A single number is wanted: how many lines of the data include the string "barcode".

Items from a data source

════════

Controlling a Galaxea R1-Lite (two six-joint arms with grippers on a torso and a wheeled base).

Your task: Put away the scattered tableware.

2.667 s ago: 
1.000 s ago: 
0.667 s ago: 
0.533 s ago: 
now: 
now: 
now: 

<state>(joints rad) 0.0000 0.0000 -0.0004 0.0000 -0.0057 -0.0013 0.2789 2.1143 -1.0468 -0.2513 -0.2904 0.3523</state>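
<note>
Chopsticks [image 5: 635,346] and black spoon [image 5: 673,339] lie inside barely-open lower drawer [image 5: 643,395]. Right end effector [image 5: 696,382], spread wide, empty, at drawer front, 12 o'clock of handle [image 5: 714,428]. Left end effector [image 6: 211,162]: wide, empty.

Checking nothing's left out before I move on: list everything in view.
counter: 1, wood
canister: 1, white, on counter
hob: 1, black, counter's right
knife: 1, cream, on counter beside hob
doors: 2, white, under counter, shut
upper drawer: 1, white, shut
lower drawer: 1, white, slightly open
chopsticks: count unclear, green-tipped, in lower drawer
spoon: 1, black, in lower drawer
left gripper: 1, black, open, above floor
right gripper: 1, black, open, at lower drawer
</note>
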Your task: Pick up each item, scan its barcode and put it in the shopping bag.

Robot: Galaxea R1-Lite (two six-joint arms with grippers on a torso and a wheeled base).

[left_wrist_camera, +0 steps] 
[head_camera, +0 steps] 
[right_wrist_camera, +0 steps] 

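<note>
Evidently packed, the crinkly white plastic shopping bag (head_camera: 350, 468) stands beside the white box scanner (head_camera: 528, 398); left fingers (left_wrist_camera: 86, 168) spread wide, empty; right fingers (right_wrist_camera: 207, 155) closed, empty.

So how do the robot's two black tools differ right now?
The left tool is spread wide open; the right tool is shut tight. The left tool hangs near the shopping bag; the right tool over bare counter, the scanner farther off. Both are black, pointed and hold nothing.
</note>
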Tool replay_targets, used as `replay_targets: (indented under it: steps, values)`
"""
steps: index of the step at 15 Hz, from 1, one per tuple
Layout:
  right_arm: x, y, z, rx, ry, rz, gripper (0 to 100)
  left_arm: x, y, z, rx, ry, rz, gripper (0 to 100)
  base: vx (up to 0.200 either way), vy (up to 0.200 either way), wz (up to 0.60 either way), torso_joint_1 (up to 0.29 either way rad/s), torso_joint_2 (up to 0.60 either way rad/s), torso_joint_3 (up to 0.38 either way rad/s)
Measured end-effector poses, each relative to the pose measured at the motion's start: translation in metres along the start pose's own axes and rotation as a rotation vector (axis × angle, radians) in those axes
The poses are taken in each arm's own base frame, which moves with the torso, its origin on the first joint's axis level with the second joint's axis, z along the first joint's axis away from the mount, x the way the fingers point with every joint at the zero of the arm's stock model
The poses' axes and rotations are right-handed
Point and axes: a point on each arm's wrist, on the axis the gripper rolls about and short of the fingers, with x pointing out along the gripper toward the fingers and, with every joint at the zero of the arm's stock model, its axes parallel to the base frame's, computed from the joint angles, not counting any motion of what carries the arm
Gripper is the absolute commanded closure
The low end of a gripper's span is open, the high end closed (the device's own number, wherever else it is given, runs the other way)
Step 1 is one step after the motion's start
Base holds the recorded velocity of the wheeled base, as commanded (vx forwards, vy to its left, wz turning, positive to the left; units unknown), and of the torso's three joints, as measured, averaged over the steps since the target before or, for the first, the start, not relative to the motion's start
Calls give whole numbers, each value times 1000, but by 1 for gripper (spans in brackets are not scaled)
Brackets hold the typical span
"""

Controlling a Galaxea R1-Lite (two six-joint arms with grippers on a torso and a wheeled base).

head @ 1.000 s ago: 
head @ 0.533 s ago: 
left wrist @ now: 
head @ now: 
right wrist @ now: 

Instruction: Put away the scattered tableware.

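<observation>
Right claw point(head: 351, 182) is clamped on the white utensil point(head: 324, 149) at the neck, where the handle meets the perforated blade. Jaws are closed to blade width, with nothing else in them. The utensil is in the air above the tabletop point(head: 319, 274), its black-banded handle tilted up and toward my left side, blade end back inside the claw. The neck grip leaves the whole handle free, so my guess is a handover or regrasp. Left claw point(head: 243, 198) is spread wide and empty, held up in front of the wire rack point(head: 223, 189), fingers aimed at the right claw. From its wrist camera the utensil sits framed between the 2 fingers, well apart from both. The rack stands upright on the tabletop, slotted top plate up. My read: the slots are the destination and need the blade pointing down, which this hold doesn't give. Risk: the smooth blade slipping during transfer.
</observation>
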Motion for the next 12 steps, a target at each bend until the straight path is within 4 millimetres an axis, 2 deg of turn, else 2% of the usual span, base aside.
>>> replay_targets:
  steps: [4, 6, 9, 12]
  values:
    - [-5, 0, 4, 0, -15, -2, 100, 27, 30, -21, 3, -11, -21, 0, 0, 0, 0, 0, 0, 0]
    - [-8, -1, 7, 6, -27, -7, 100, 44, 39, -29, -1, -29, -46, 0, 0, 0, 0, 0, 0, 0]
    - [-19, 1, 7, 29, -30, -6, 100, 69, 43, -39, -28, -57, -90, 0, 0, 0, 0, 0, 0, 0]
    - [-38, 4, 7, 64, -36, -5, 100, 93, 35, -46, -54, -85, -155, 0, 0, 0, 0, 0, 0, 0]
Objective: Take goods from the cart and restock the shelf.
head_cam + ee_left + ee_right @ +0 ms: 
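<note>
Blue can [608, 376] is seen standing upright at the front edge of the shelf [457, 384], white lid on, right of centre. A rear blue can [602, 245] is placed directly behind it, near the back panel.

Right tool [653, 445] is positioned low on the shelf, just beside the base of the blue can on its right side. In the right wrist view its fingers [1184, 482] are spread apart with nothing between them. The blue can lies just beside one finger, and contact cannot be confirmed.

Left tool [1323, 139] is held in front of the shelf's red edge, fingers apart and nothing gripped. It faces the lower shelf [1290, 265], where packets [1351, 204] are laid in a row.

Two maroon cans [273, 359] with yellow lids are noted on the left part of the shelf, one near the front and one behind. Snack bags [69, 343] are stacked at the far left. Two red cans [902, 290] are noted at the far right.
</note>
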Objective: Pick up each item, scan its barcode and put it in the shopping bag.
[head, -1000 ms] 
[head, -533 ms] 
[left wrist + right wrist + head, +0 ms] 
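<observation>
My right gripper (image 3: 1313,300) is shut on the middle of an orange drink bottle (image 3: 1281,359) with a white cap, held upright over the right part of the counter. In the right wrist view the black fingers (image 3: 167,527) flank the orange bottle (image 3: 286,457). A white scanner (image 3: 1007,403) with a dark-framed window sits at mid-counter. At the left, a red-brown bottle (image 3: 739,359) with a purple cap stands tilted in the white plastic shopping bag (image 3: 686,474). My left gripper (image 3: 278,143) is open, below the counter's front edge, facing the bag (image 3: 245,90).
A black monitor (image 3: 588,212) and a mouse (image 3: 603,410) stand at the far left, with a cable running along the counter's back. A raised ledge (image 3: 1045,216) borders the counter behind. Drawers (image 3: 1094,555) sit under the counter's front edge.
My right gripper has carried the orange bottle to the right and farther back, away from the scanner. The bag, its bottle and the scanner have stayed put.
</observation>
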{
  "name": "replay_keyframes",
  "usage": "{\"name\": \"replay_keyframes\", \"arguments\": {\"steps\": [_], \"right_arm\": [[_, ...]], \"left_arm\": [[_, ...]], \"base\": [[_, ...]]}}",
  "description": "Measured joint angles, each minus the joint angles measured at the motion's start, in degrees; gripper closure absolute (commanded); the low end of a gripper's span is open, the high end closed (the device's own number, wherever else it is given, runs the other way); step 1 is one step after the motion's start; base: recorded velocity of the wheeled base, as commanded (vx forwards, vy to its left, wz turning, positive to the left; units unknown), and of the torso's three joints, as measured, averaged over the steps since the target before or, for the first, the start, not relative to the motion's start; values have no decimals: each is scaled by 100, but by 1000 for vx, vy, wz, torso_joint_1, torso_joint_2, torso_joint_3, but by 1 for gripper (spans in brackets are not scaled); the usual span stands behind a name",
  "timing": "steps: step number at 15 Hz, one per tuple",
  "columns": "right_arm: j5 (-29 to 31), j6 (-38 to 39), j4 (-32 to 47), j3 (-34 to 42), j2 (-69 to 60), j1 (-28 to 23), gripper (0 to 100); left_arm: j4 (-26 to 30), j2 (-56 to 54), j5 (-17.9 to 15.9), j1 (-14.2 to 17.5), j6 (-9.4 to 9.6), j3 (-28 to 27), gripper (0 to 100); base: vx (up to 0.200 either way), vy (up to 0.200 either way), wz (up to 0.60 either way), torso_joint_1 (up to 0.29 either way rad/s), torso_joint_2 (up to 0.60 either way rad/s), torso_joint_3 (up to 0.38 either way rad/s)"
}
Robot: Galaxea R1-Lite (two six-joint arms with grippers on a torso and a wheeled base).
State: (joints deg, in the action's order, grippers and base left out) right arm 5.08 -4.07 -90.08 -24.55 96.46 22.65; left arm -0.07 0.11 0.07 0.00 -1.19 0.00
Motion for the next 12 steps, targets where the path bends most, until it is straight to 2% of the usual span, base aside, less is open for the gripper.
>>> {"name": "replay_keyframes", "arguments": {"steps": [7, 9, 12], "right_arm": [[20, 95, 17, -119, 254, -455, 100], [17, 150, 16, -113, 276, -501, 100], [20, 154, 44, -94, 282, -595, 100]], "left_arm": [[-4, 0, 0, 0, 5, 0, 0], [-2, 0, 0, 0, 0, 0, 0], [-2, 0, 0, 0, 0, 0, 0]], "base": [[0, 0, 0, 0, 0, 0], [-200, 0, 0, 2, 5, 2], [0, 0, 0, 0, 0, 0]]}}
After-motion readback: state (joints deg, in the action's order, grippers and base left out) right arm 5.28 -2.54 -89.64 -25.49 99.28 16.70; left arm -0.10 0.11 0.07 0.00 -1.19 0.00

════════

▶ Written solution
2